A systematic review of nine North American studies, one European study and one Asian study, with a total of nearly 40,000 patients, concluded that a family history of PCa does not increase the risk of biochemical recurrence or death from PCa after surgery or radiotherapy for localized PCa [26].
Another systematic review of six North American and European studies investigating the clinical consequences of family history in men who opted for active surveillance of localized PCa included 2400 patients [27]. With a possible exception for African-American men, family history does therefore not seem to be an important factor when determining eligibility for active surveillance [27]. These results do, however, not exclude that some rare germline mutations are associated with more rapid progression to incurable disease and studies are ongoing.

9.2. Modifiable

9.2.1. Diet

Dietary factors have been studied for possible associations with PCa risk. Studies have demonstrated an inverse association between a high intake of fruits, vegetables, nuts and low intake of meat and risk of PCa [28]. A network meta-analysis that investigated the effect of ten antioxidants, including vitamins, folic-acid, selenium, beta-carotene and green tea catechins, demonstrated that the latter significantly reduced the risk of PCa, followed by vitamin D, vitamin B6 and folic acid [29]. Also, fibers are considered to have anti-inflammatory properties through antioxidant activity; however, no association has been found between fiber intake and PCa risk [30].
On the other hand, a proinflammatory diet, which includes Western dietary patterns, rich is processed food and sugar, has underlying mechanisms that potentially play a role in cancer development and a recent meta-analysis found that a proinflammatory diet increases the risk of PCa [31]. Red and processed meat have harmful compounds that are produced during high-temperature or prolonged cooking, which are reported to be carcinogenic. While two previous meta-analyses did not find an association between red and processed meat and an increased incidence of PCa [32,33], Nouri-Majd et al. analyzed only prospective studies, comprising 25 studies and 1,900,910 patients; and found that high processed meat consumption is marginally associated with an increased risk of developing PCa (RR 1.06; 95% CI 1.01, 1.10) and advanced PCa (RR 1.17; 95% CI 1.09, 1.26). However, they observed a weak relationship between red meat and PCa risk (RR 1.05; 95% CI 0.98, 1.12) [34].

9.2.2. Physical Activity

Physical activity is associated with a risk reduction for certain cancer types, although there is no strong evidence with regard to PCa.

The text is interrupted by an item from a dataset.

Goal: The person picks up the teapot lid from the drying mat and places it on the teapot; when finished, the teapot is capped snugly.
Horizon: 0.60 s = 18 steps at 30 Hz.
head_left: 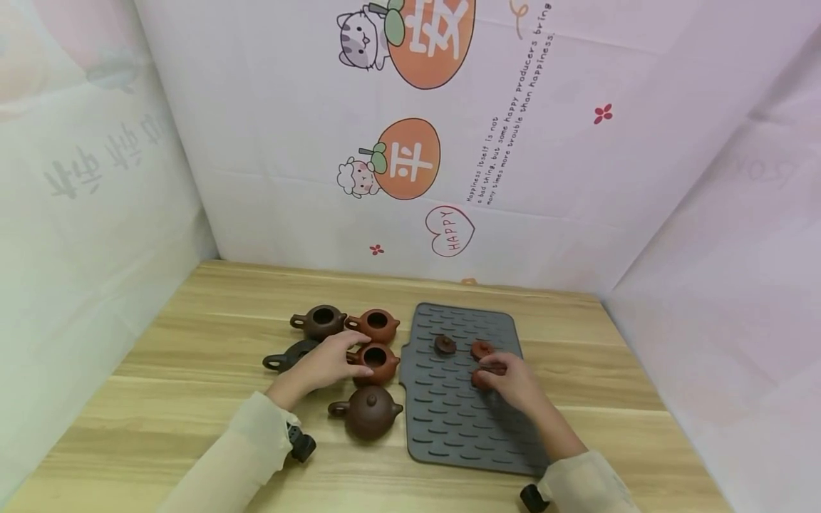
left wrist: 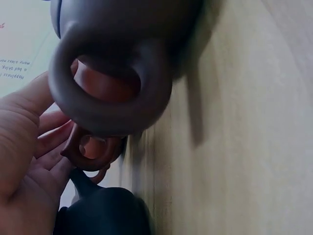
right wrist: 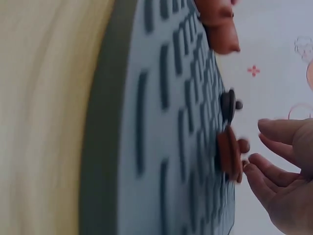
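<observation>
My left hand (head_left: 323, 363) holds a lidless red-brown teapot (head_left: 383, 367) with thumb and fingers on either side of its body. In the left wrist view, the handle of a dark brown lidded teapot (left wrist: 110, 110) partly covers the fingertips. On the grey mat (head_left: 442, 420), my right hand (head_left: 516, 385) reaches round a red-brown lid (head_left: 478, 380). The right wrist view shows its thumb and fingers apart beside a red-brown lid (right wrist: 230, 154). Another red-brown lid (head_left: 482, 349) and a dark brown lid (head_left: 445, 345) lie behind it.
Behind the left hand stand a lidless dark brown teapot (head_left: 323, 324) and another lidless red-brown teapot (head_left: 375, 326). A black teapot (head_left: 296, 350) is partly hidden by that hand. The dark lidded teapot (head_left: 372, 417) stands nearest me. Printed cloth walls (head_left: 308, 178) surround the wooden table (head_left: 128, 399).
</observation>
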### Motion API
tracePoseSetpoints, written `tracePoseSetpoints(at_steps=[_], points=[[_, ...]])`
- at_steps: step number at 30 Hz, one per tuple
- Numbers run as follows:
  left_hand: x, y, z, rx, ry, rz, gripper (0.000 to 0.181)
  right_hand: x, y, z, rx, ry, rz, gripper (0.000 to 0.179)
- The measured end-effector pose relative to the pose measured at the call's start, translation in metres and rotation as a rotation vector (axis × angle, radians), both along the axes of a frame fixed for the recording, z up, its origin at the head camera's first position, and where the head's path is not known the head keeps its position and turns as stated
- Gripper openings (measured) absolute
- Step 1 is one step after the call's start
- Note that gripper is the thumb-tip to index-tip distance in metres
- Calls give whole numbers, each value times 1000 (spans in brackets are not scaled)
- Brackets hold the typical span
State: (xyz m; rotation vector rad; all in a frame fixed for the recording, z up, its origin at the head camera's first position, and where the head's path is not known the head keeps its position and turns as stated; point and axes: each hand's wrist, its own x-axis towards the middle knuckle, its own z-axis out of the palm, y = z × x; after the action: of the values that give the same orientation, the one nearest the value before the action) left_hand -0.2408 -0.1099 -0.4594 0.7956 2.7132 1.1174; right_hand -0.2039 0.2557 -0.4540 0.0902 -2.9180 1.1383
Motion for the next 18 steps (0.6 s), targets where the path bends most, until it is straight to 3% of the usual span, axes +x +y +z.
tracePoseSetpoints(at_steps=[8, 18], points=[[-2, 3, 3, -49, 57, -37, 54, 1, 14, -7, 7, -40, 5, 19], [-4, 4, 1, -55, 37, -14, 52, 1, 11, -13, 48, -41, -29, 19]])
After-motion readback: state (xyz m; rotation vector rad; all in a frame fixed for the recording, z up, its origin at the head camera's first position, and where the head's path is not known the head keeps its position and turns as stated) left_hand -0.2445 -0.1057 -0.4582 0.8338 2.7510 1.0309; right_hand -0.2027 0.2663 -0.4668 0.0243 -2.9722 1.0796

Benke et al. demonstrated a significant reduction in PCa risk with long-term physical activity; however, it was non-significant in a leave-one-out analysis. In addition, physical activity after PCa diagnosis was related to a 31% reduction in PCa mortality [35]. Current physical activity guidelines recommend at least three sessions of exercise per week of aerobic and resistance exercises, but highlight the need for a better understanding regarding associations with PCa risk [36].

9.2.3. Alcohol

Alcohol is considered a carcinogen associated with several cancers, including esophagus, larynx, breast, stomach and liver; and the risk of cancer is correlated with the amount of ethanol intake [37]. With regard to PCa, the evidence is inconclusive. Although several studies found no association between alcohol consumption and PCa risk [38], a recently published meta-analysis by D’Ecclesiis et al. focused on evaluating the effects of alcohol consumption on mortality from PCa and revealed no association overall (summary risk estimate -[SRE] 0.97; 95% CI 0.92, 1.03). However, when one of the studies that was responsible for the heterogeneity of the results was excluded from the pooled analysis, a direct association was found between alcohol intake and fatal PCa (SRE 1.33; 95% CI 1.12, 1.58) [39]. Regardless of contrasting results, the evidence demonstrates a link between alcohol intake and the development of PCa [40].

9.2.4. Smoking

Burning cigarettes have at least 70 carcinogens and smoking is a known risk factor of a variety of cancers, including genito-urinary cancers, such as kidney and bladder cancer. However, its association with PCa is still controversial, with a previous meta-analysis demonstrating an increased risk of PCa among former smokers (RR 1.09; 95% CI 1.02, 1.16), but not among current smokers (OR 1.04; 95% CI 0.87, 1.24) [41]. Moreover, two recent meta-analyses had the same findings, suggesting an inverse association with PCa incidence [42,43] and a higher risk of PCa death (RR 1.42; 95% CI 1.20, 1.68) [42], and both associated the results to the poor adherence to PCa screening among smokers.

9.2.5. Sexual Activity

Sexual behavior is a potential modifiable risk factor for PCa and studies that focused on the frequency of sexual activity reported that more frequent ejaculation (more than 20 times per month) could prevent PCa, which is related to a decrease in carcinogenic secretions in prostatic tissue [44].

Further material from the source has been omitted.